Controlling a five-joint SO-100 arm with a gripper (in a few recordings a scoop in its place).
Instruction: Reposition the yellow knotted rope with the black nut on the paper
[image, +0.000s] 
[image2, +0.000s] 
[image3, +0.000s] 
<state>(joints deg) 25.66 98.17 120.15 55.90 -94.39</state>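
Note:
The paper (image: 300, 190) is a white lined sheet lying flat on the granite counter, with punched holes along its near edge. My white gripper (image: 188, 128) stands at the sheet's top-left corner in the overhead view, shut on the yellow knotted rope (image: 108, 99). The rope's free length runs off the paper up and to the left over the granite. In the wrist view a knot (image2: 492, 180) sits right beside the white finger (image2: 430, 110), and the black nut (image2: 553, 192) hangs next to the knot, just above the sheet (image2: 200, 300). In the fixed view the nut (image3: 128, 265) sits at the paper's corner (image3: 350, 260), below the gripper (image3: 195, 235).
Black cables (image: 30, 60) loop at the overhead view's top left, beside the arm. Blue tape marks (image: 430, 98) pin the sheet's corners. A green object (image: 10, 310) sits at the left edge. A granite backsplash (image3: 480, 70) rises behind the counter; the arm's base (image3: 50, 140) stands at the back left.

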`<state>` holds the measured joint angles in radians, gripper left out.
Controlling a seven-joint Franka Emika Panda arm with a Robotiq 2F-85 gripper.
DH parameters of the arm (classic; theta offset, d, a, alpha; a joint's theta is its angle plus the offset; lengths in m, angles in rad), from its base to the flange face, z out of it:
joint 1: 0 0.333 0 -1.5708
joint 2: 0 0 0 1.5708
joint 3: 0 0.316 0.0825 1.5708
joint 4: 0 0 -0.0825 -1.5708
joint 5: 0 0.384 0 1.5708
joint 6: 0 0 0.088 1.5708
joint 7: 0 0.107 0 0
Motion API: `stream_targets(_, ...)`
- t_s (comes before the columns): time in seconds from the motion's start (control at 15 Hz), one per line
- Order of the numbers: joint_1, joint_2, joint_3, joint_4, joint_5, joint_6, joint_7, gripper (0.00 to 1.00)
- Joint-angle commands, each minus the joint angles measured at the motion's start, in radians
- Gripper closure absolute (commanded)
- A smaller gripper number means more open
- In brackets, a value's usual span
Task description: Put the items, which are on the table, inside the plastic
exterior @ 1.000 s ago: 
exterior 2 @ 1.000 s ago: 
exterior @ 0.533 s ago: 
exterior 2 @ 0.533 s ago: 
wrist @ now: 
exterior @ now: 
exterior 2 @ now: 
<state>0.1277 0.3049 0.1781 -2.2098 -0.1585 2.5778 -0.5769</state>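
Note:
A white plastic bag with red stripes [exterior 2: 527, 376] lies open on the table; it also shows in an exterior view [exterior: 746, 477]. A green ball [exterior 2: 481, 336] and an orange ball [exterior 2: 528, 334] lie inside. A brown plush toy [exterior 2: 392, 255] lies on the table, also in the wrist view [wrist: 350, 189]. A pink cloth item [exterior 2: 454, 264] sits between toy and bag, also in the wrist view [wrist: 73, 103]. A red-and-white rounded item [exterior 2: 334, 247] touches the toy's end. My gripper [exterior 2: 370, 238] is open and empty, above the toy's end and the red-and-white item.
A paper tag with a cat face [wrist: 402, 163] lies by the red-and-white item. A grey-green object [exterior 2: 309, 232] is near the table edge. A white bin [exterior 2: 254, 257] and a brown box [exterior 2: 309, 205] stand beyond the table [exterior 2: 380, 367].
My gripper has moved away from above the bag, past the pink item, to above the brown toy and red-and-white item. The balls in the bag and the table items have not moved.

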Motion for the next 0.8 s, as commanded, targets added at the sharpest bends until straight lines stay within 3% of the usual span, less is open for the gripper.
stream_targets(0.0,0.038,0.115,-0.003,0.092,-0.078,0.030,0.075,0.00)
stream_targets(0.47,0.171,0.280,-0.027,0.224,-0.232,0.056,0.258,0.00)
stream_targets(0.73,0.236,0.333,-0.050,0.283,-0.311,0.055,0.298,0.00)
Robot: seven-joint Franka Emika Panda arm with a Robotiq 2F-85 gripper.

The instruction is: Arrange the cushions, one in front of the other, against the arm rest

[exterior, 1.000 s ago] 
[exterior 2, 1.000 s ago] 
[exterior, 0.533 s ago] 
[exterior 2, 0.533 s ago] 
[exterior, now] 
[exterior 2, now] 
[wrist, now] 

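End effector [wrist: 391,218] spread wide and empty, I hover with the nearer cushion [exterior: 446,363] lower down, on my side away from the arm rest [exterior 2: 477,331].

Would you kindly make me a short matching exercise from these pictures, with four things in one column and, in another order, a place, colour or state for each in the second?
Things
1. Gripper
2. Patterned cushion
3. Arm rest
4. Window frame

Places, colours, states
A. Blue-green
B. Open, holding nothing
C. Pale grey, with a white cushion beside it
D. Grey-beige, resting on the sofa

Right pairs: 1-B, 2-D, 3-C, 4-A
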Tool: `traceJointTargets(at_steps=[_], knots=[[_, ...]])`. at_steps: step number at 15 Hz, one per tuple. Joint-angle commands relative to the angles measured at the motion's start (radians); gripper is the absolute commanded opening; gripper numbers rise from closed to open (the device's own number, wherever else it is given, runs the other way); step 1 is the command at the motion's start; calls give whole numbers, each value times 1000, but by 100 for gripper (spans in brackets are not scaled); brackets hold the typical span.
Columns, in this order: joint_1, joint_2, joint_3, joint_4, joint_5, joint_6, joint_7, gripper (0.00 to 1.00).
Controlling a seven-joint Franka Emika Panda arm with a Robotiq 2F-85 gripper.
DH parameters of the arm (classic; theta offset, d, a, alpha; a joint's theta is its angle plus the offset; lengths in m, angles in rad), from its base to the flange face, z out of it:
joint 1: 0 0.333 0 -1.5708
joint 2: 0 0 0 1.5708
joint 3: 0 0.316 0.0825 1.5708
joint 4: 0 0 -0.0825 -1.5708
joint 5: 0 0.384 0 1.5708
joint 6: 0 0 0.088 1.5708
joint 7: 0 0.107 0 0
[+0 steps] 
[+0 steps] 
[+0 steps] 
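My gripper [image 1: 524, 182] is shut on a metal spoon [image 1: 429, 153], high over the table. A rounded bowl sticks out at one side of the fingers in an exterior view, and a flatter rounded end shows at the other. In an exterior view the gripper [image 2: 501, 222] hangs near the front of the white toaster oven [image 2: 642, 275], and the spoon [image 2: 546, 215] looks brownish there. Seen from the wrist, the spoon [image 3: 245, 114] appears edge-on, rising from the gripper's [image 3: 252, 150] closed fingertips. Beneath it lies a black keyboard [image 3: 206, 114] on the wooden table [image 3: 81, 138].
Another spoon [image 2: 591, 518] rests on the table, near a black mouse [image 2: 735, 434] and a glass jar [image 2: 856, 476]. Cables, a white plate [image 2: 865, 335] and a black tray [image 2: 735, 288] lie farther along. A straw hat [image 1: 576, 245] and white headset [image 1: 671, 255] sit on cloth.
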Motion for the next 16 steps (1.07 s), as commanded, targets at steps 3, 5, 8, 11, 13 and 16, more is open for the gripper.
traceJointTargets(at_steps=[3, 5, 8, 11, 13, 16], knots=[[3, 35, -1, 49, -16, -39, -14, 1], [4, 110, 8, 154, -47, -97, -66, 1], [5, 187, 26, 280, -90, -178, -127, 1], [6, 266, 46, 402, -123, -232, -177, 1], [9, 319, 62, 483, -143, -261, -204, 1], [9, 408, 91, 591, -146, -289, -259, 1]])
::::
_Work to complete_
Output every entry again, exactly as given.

_Expected output_
Controlling a five-joint SO-100 arm with a gripper (in a few recordings a scoop in its place).
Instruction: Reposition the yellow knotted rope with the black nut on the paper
[image, +0.000s] 
[image2, +0.000s] 
[image3, +0.000s] 
<state>(joints deg) 25.66 98.17 120.15 55.90 -94.39</state>
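Note:
The paper (image: 300, 190) is a white lined sheet lying flat on the granite counter, with punched holes along its near edge. My white gripper (image: 188, 128) stands at the sheet's top-left corner in the overhead view, shut on the yellow knotted rope (image: 108, 99). The rope's free length runs off the paper up and to the left over the granite. In the wrist view a knot (image2: 492, 180) sits right beside the white finger (image2: 430, 110), and the black nut (image2: 553, 192) hangs next to the knot, just above the sheet (image2: 200, 300). In the fixed view the nut (image3: 128, 265) sits at the paper's corner (image3: 350, 260), below the gripper (image3: 195, 235).
Black cables (image: 30, 60) loop at the overhead view's top left, beside the arm. Blue tape marks (image: 430, 98) pin the sheet's corners. A green object (image: 10, 310) sits at the left edge. A granite backsplash (image3: 480, 70) rises behind the counter; the arm's base (image3: 50, 140) stands at the back left.
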
`<state>` holds the measured joint angles in radians, gripper left out.
Controlling a seven-joint Franka Emika Panda arm with a Robotiq 2F-85 gripper.
DH parameters of the arm (classic; theta offset, d, a, alpha; a joint's theta is its angle plus the offset; lengths in m, angles in rad), from its base to the flange face, z out of it:
joint 1: 0 0.333 0 -1.5708
joint 2: 0 0 0 1.5708
joint 3: 0 0.316 0.0825 1.5708
joint 4: 0 0 -0.0825 -1.5708
joint 5: 0 0.384 0 1.5708
joint 6: 0 0 0.088 1.5708
joint 7: 0 0.107 0 0
Motion API: `stream_targets(_, ...)`
- t_s (comes before the columns): time in seconds from the motion's start (control at 15 Hz), one per line
- Order of the numbers: joint_1, joint_2, joint_3, joint_4, joint_5, joint_6, joint_7, gripper (0.00 to 1.00)
- Joint-angle commands, each minus the joint angles measured at the motion's start, in radians
- Gripper closure absolute (commanded)
- A smaller gripper number means more open
- In brackets, a value's usual span
Task description: Put the items, which are on the table, inside the plastic
exterior @ 1.000 s ago: 
exterior 2 @ 1.000 s ago: 
exterior @ 0.533 s ago: 
exterior 2 @ 0.533 s ago: 
wrist @ now: 
exterior @ now: 
exterior 2 @ now: 
<state>0.1277 0.3049 0.1781 -2.2098 -0.1585 2.5778 -0.5769</state>
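Note:
A white plastic bag with red stripes [exterior 2: 527, 376] lies open on the table; it also shows in an exterior view [exterior: 746, 477]. A green ball [exterior 2: 481, 336] and an orange ball [exterior 2: 528, 334] lie inside. A brown plush toy [exterior 2: 392, 255] lies on the table, also in the wrist view [wrist: 350, 189]. A pink cloth item [exterior 2: 454, 264] sits between toy and bag, also in the wrist view [wrist: 73, 103]. A red-and-white rounded item [exterior 2: 334, 247] touches the toy's end. My gripper [exterior 2: 370, 238] is open and empty, above the toy's end and the red-and-white item.
A paper tag with a cat face [wrist: 402, 163] lies by the red-and-white item. A grey-green object [exterior 2: 309, 232] is near the table edge. A white bin [exterior 2: 254, 257] and a brown box [exterior 2: 309, 205] stand beyond the table [exterior 2: 380, 367].
My gripper has moved away from above the bag, past the pink item, to above the brown toy and red-and-white item. The balls in the bag and the table items have not moved.
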
Motion for the next 0.8 s, as commanded, targets added at the sharpest bends until straight lines stay within 3% of the usual span, less is open for the gripper.
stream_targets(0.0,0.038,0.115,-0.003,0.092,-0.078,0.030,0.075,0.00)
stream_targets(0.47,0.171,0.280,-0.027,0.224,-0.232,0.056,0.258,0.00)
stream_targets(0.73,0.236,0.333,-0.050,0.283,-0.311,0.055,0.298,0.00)
Robot: seven-joint Franka Emika Panda arm with a Robotiq 2F-85 gripper.

The instruction is: Arrange the cushions, one in front of the other, against the arm rest

[exterior, 1.000 s ago] 
[exterior 2, 1.000 s ago] 
[exterior, 0.533 s ago] 
[exterior 2, 0.533 s ago] 
[exterior, now] 
[exterior 2, now] 
[wrist, now] 

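End effector [wrist: 391,218] spread wide and empty, I hover with the nearer cushion [exterior: 446,363] lower down, on my side away from the arm rest [exterior 2: 477,331].

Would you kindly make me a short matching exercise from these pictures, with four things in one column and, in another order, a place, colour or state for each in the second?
Things
1. Gripper
2. Patterned cushion
3. Arm rest
4. Window frame

Places, colours, states
A. Blue-green
B. Open, holding nothing
C. Pale grey, with a white cushion beside it
D. Grey-beige, resting on the sofa

Right pairs: 1-B, 2-D, 3-C, 4-A
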Tool: `traceJointTargets(at_steps=[_], knots=[[_, ...]])`. at_steps: step number at 15 Hz, one per tuple. Joint-angle commands relative to the angles measured at the motion's start (radians); gripper is the absolute commanded opening; gripper numbers rise from closed to open (the device's own number, wherever else it is given, runs the other way); step 1 is the command at the motion's start; calls give whole numbers, each value times 1000, but by 100 for gripper (spans in brackets are not scaled); brackets hold the typical span.
Columns, in this order: joint_1, joint_2, joint_3, joint_4, joint_5, joint_6, joint_7, gripper (0.00 to 1.00).
Controlling a seven-joint Franka Emika Panda arm with a Robotiq 2F-85 gripper.
DH parameters of the arm (classic; theta offset, d, a, alpha; a joint's theta is its angle plus the offset; lengths in m, angles in rad), from its base to the flange face, z out of it:
joint 1: 0 0.333 0 -1.5708
joint 2: 0 0 0 1.5708
joint 3: 0 0.316 0.0825 1.5708
joint 4: 0 0 -0.0825 -1.5708
joint 5: 0 0.384 0 1.5708
joint 6: 0 0 0.088 1.5708
joint 7: 0 0.107 0 0
[+0 steps] 
[+0 steps] 
[+0 steps] 
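My gripper [image 1: 524, 182] is shut on a metal spoon [image 1: 429, 153], high over the table. A rounded bowl sticks out at one side of the fingers in an exterior view, and a flatter rounded end shows at the other. In an exterior view the gripper [image 2: 501, 222] hangs near the front of the white toaster oven [image 2: 642, 275], and the spoon [image 2: 546, 215] looks brownish there. Seen from the wrist, the spoon [image 3: 245, 114] appears edge-on, rising from the gripper's [image 3: 252, 150] closed fingertips. Beneath it lies a black keyboard [image 3: 206, 114] on the wooden table [image 3: 81, 138].
Another spoon [image 2: 591, 518] rests on the table, near a black mouse [image 2: 735, 434] and a glass jar [image 2: 856, 476]. Cables, a white plate [image 2: 865, 335] and a black tray [image 2: 735, 288] lie farther along. A straw hat [image 1: 576, 245] and white headset [image 1: 671, 255] sit on cloth.
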Motion for the next 16 steps (1.07 s), as commanded, targets at steps 3, 5, 8, 11, 13 and 16, more is open for the gripper.
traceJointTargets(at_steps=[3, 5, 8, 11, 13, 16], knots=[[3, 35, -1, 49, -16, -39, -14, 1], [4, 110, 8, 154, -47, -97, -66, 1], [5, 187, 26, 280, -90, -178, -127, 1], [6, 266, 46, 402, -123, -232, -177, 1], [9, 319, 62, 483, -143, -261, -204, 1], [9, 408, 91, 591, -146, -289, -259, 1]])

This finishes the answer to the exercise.